Not a tail and it serves a funtion. Nor do babies have gills during developement in the mothers womb.
 
MikeFerrara:
I may have misunderstood the whole thing...this isn't my field but, it seems to say that the fossil record agrees with other methods of prediction on average about 50% of the time (average SCI of about 0.5). I guess the point is to show that it doesn't vary significantly with time but 0.5 doesn't sound very good to me. What did I miss?


there were three values being compared, of which SCI was one (stratigraphic consistency index). when compared to the other two indexes, SCI is consistent with what the other two show.
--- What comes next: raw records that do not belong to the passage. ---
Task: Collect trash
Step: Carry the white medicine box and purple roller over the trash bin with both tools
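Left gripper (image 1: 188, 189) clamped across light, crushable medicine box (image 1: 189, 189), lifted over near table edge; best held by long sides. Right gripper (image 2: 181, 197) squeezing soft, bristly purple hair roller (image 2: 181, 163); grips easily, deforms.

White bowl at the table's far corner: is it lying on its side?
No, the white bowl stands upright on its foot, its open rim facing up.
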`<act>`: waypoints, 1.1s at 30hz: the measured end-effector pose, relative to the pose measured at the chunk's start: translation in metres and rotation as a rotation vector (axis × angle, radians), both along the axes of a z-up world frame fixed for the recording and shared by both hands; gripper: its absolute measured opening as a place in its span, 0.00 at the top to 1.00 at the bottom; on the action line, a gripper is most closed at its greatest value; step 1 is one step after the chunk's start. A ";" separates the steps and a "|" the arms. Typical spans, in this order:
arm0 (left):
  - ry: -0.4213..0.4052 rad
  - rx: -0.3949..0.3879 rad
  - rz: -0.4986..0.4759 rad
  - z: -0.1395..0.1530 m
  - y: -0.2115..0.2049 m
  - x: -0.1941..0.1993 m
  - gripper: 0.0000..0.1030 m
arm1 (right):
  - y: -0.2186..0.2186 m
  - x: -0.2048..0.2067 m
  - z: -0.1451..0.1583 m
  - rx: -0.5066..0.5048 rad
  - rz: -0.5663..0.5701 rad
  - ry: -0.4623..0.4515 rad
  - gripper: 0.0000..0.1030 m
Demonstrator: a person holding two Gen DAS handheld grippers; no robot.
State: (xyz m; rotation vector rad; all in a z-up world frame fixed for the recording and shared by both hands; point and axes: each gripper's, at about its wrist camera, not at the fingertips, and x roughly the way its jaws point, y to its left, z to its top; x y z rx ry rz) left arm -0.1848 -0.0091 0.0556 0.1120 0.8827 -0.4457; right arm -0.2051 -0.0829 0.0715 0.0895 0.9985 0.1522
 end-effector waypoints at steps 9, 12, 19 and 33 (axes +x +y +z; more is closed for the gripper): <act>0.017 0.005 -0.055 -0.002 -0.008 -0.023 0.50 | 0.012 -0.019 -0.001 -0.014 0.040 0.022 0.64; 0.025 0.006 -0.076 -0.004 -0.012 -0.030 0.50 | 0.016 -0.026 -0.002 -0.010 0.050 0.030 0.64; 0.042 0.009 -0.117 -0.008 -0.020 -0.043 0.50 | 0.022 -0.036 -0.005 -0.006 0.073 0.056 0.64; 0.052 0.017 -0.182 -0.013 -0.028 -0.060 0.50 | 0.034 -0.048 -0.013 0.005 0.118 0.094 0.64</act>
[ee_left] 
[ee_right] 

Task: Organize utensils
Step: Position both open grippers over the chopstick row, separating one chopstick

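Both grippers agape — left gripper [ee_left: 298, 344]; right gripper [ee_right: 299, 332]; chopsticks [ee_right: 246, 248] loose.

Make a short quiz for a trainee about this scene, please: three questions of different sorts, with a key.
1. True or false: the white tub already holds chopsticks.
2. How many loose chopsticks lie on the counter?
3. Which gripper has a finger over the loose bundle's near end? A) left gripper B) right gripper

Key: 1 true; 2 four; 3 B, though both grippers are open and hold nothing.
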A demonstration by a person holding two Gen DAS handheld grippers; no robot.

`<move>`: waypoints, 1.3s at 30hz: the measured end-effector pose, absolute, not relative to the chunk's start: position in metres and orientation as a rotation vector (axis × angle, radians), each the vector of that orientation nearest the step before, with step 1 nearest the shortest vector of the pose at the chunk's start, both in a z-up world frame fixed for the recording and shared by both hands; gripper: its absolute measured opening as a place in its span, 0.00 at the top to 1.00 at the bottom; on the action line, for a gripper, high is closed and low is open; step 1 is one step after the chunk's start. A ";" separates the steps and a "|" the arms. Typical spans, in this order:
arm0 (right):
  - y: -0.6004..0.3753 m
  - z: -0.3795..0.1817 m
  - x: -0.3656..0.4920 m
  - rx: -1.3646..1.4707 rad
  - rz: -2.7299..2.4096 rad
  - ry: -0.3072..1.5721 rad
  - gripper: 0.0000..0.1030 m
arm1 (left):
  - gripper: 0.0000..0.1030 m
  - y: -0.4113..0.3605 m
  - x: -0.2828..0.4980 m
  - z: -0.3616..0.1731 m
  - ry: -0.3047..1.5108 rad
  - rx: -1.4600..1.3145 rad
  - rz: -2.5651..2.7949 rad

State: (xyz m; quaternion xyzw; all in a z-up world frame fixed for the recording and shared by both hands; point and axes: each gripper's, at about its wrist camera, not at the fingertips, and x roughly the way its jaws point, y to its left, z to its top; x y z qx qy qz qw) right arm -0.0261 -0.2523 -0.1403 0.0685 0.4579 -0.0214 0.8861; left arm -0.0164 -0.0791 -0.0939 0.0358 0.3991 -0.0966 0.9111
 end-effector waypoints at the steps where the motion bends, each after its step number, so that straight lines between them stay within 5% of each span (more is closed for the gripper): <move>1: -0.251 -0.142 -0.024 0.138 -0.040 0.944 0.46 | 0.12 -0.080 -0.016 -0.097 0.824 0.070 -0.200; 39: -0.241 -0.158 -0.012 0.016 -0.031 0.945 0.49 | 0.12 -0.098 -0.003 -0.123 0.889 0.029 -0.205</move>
an SCI mean of .551 does not mean that it is right 50% of the time. it has nothing to do with that. it's not a prediction tool. it's an internal measurement to the index.

it means that, on average over the years, the SCI levels of consistency is .551, and it holds close to there from the eldest fossils to the younger fossils

meaning that the fossil record is fairly stable over the years, and we have a good picture of the older fossils

(he was arguing against the notion that the older fossils don't give a good picture of what was happening then)
 
sandjeep:
Not a tail and it serves a funtion. Nor do babies have gills during developement in the mothers womb.

Really? Everything I can find suggests that it is a vestigial tail. Sometimes people are born with it in which case it is usually removed by a doctor. Can you site where you have found that is not a tail?

What about the appendix? I wonder what that is for.... Occasionally people are even born without them.
 
warthaug said,
For example, archaeopteryx is a transitional fossil between dinosaurs and birds, but there is a whole range of fossils between dinosaurs between "regular" dino's and archaeopteryx, so which ones are "transitional" and which ones are "species".

I had thought that the dino to bird issue had been discounted. From everything that I have read archaeopteryx was only a bird, but perhaps I am wrong. Could you provide your source?